Клер записала обе фамилии, поблагодарила еще и повесила трубку. Первый номер не отвечал, что было вполне естественно 26 декабря. Но по второму она дозвонилась.
— Я бы хотела, чтобы это было сделано сегодня, — сказала Клер, предварительно объяснив, в чем дело.
— Как далеко поселок от Лиона?
— Около пятидесяти километров.
— Хорошо, встретимся у въезда в поселок... Я приеду с химиком, с которым обычно работаю; он эксперт в суде. Он привезет стерильные бутылочки и все необходимое... Не скрою, что эта поездка будет стоить довольно дорого.
— Да, знаю, — ответила Клер, не колеблясь.
Она подумала, что мать одолжит ей немного денег до конца января, и осуществление ее навязчивой идеи не отразится на жизни Стефана.
— Мы сможем действовать только на участке, который принадлежит вам, — сказал судебный исполнитель. — Разве что получим согласие других лиц...
Как глупо было ссориться с Пишю! Он один мог бы помочь ей. Но стал бы он это делать, если, как думала Клер, совесть его нечиста?
— Я займусь этим, — пообещала она на всякий случай.
— Отлично... Мы сейчас перезвоним вам для проверки. Случается, нам звонят разные шутники...
Клер повесила трубку. Вскоре телефон зазвонил, и она подтвердила свое согласие. Оставалось лишь найти нынешних домовладельцев поселка.
Направляясь во второй половине дня в Гийоз, Клер размышляла о том, что ей повезло. Вначале она позвонила Пишю и извинилась в банальных выражениях. С безразличием, граничащим с презрением, он дал согласие на то, чтобы судебный исполнитель взял пробу воды и на участке, принадлежавшем его отцу. Кроме того, он дал Клер адрес Ронди: мадам Ронди была дочерью Гийоме.

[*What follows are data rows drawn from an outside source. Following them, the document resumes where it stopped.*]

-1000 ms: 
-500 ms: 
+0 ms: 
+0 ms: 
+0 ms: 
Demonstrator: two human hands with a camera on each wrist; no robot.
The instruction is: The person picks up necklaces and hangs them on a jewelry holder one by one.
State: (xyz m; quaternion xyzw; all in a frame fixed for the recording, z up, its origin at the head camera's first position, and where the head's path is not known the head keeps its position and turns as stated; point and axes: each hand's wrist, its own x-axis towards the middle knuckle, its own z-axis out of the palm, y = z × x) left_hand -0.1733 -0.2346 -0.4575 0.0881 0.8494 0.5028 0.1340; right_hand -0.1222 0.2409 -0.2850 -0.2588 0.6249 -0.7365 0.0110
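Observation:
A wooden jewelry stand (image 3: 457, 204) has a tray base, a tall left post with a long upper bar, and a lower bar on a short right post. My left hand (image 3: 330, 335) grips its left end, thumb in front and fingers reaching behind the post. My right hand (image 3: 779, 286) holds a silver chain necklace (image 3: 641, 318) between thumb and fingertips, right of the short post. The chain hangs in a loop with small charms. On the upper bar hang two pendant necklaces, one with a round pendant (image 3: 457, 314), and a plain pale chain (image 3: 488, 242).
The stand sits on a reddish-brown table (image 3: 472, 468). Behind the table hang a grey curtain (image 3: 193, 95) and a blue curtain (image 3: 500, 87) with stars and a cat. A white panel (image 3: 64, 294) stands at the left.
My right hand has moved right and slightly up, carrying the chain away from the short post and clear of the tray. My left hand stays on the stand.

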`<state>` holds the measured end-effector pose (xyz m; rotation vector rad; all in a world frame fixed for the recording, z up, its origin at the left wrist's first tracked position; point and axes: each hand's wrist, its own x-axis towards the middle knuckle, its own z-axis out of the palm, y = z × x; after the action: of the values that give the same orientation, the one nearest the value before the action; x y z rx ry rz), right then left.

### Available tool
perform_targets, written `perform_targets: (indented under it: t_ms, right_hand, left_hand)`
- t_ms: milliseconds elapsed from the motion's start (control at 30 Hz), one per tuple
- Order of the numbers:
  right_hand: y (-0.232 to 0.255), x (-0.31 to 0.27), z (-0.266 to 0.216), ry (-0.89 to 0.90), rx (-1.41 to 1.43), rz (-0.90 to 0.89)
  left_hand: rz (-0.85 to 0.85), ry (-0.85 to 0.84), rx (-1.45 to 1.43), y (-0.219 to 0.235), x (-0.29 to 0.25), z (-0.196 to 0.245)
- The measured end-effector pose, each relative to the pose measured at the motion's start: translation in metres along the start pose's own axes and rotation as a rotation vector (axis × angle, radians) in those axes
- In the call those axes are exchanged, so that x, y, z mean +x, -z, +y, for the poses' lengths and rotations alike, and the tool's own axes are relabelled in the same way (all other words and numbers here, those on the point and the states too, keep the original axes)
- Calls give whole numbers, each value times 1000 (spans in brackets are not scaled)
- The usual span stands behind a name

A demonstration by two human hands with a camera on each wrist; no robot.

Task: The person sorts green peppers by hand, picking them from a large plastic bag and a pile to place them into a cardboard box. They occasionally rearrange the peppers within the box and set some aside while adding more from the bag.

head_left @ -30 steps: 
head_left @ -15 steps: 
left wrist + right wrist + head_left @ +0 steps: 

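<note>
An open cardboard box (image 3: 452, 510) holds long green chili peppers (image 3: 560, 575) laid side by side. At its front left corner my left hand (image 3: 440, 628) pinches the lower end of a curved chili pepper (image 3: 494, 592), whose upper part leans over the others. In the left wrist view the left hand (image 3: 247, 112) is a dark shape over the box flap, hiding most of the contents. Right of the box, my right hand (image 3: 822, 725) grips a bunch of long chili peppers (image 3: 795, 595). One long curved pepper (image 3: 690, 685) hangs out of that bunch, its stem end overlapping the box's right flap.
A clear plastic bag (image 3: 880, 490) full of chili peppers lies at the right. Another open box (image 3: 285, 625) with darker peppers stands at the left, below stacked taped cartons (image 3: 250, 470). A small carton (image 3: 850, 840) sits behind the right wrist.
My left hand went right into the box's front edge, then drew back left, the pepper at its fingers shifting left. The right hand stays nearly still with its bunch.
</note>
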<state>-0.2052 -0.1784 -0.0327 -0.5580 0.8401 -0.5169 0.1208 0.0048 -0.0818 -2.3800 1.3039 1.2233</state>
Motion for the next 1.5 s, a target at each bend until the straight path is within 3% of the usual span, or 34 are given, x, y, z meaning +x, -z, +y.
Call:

Клер попала к ним в разгар обеда. Она была убеждена, что Ронди ничего не поняли из ее объяснений, но их согласие она получила.
Однако она была неприятно удивлена, увидев на перекрестке вновь появившиеся надписи, которые гласили, что дорога дальше перекрыта. На обочине у въезда в Гийоз стояло несколько автомобилей.